§ Task requirements:
Report only the number of lines in the following entries where the word "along" occurs.

§ Given records:
Segment Open

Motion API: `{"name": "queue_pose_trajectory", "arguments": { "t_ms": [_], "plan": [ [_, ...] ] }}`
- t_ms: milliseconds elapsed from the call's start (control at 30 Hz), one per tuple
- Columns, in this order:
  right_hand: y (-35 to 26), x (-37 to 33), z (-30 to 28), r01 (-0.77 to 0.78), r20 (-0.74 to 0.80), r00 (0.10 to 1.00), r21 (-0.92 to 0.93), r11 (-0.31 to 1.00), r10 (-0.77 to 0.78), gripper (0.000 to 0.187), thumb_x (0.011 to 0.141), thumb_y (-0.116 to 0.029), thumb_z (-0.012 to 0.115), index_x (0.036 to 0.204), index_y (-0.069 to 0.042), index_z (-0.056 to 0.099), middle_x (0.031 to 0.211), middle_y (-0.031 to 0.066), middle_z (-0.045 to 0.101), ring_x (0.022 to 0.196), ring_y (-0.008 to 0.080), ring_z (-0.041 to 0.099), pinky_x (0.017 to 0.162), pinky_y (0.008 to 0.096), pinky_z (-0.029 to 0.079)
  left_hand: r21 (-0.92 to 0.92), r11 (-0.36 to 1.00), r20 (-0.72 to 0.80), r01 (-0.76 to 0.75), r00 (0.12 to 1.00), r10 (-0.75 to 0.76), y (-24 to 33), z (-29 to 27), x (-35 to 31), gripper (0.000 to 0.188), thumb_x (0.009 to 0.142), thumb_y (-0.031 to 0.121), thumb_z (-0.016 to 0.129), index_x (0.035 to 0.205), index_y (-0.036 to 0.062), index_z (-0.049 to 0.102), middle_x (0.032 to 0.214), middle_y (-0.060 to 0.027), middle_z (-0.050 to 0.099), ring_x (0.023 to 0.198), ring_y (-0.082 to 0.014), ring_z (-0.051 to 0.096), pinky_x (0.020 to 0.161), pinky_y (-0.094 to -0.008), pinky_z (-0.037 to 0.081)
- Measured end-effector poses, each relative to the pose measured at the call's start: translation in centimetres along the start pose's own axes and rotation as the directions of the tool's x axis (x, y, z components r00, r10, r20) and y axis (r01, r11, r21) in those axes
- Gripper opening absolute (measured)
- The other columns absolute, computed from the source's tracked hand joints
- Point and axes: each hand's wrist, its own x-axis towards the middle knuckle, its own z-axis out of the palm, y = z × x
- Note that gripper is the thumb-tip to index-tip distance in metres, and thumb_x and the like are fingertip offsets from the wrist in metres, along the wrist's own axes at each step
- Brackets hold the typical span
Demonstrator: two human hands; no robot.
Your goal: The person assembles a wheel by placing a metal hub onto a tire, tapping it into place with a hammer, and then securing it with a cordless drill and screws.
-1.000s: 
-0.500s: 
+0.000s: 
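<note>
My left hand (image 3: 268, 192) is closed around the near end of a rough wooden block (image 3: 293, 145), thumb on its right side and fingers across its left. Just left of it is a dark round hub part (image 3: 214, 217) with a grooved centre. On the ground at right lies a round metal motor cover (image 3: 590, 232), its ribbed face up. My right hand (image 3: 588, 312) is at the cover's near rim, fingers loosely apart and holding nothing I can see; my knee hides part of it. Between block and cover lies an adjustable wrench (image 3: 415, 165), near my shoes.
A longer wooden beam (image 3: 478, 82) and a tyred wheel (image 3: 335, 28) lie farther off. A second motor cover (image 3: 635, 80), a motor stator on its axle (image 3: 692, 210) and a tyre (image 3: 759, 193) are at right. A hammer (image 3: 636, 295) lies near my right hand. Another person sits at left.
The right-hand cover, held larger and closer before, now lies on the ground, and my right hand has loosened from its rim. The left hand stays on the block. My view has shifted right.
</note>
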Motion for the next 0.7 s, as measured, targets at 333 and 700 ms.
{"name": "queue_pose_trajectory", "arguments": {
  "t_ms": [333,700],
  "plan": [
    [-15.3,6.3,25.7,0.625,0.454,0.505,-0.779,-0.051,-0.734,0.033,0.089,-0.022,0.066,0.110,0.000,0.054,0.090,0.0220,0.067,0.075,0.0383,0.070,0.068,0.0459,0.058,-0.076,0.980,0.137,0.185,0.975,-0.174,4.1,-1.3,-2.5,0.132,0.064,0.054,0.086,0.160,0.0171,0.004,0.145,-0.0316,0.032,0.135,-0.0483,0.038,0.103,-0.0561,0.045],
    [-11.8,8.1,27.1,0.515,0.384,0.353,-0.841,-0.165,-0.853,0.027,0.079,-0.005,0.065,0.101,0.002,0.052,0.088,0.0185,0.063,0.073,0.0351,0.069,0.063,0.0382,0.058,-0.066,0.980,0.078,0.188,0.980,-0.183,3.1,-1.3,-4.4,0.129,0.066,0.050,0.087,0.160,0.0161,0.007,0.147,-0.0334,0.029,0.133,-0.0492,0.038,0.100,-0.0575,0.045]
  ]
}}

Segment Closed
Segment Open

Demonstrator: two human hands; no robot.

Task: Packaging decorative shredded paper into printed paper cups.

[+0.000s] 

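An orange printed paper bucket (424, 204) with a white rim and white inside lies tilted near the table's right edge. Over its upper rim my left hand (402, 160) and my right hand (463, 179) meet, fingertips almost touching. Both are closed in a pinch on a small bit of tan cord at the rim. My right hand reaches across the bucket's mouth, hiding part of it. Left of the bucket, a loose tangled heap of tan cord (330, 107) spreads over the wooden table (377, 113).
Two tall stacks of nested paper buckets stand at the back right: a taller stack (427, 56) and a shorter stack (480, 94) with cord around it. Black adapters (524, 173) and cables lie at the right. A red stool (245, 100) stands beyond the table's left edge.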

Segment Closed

§ Expected output:
2